GUN, a fire-arm, or weapon of offence, which forcibly discharges a bullet through a cylindrical barrel by means of gunpowder. The term is chiefly applied to cannon.
Somnerus derives gun from [mangon], a warlike machine, which was used before the invention of guns. He establishes his derivation by taking away the first syllable.
Curricle GUNS are small pieces of ordnance, mounted upon carriages of two wheels, and drawn by two horses. The artillery-man is seated on a box, and the whole can be moved forward into action with astonishing rapidity. The tumbrils belonging to curricle guns carry 60 rounds of ball cartridges. Great improvements are daily making in this machine on account of its acknowleged utility.
Great Gun. See [Cannon].
| Evening Gun, | - | |
| Morning Gun |
is generally a 6 or 12-pounder, which is fired every night about sun-set, and every morning at sun-rise, to give notice to the drums and trumpets of the army, to beat and sound the retreat and the reveille.

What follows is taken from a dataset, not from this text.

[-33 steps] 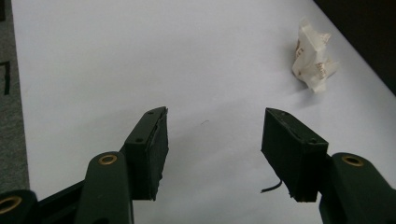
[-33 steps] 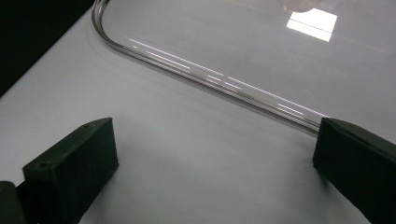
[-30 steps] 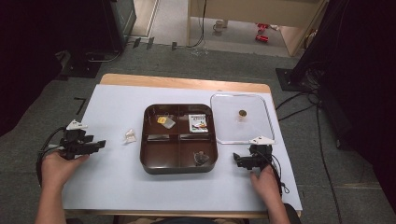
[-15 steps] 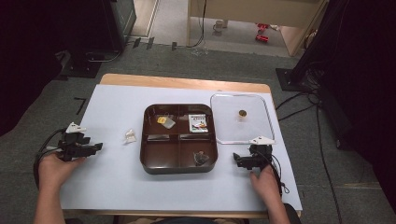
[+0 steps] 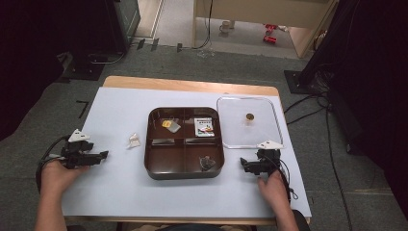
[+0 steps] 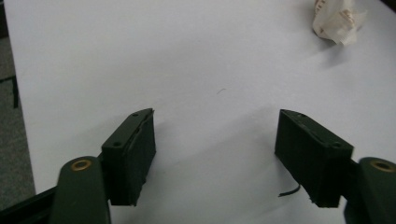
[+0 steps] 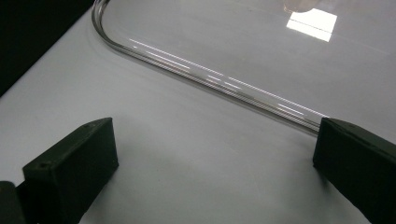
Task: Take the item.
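**Both grippers rest wide open on either side of the brown tray**

From the high view, a brown four-compartment tray (image 5: pixel 184 142) sits mid-table on a white sheet (image 5: pixel 120 110). Its far-left compartment holds a small yellow piece, its far-right a printed packet (image 5: pixel 205 126), and its near-right a small dark object. Just right of the tray lies a clear lid (image 5: pixel 248 122) with a small round knob at its middle, its right edge close to the sheet's right edge. A crumpled white wrapper (image 5: pixel 134 140) lies just left of the tray. The left gripper (image 5: pixel 98 156) rests well left of the tray, near the sheet's left edge, with bare sheet between it and the wrapper. The right gripper (image 5: pixel 244 166) sits just right of the tray's near corner, below the lid's near edge.

In the left gripper view, the left gripper (image 6: pixel 215 154) has its jaws spread wide over bare sheet, with the wrapper (image 6: pixel 338 21) ahead to the right.

In the right gripper view, the right gripper (image 7: pixel 215 163) also stands wide apart, holding nothing; the lid's curved rim (image 7: pixel 205 77) runs just ahead, almost touching one jaw.
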Available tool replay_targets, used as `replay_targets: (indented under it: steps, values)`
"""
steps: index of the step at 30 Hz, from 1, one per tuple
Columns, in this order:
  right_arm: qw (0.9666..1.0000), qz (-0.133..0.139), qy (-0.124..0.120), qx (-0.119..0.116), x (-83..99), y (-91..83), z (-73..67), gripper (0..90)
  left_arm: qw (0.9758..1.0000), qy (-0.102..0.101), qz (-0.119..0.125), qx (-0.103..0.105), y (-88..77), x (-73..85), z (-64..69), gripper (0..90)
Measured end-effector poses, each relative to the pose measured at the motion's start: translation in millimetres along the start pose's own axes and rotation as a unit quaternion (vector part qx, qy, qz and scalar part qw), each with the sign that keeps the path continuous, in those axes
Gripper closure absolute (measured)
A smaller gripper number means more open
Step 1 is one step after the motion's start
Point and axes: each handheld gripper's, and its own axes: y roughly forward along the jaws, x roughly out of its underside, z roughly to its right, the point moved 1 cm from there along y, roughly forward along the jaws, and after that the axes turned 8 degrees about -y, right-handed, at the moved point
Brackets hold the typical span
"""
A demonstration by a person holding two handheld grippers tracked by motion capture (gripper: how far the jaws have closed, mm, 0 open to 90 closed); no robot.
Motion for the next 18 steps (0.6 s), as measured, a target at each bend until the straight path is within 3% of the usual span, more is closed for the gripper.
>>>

Morning and evening, and other signal guns, by the United States regulations, are not to be fired from larger calibres than 6 or 12 pounders; which calibres are seldom mounted on permanent works.
Gun-fire. The time at which the morning or evening gun is fired.
Gun-boat, a boat which is generally used to form a kind of floating battery, to cover the landing of troops.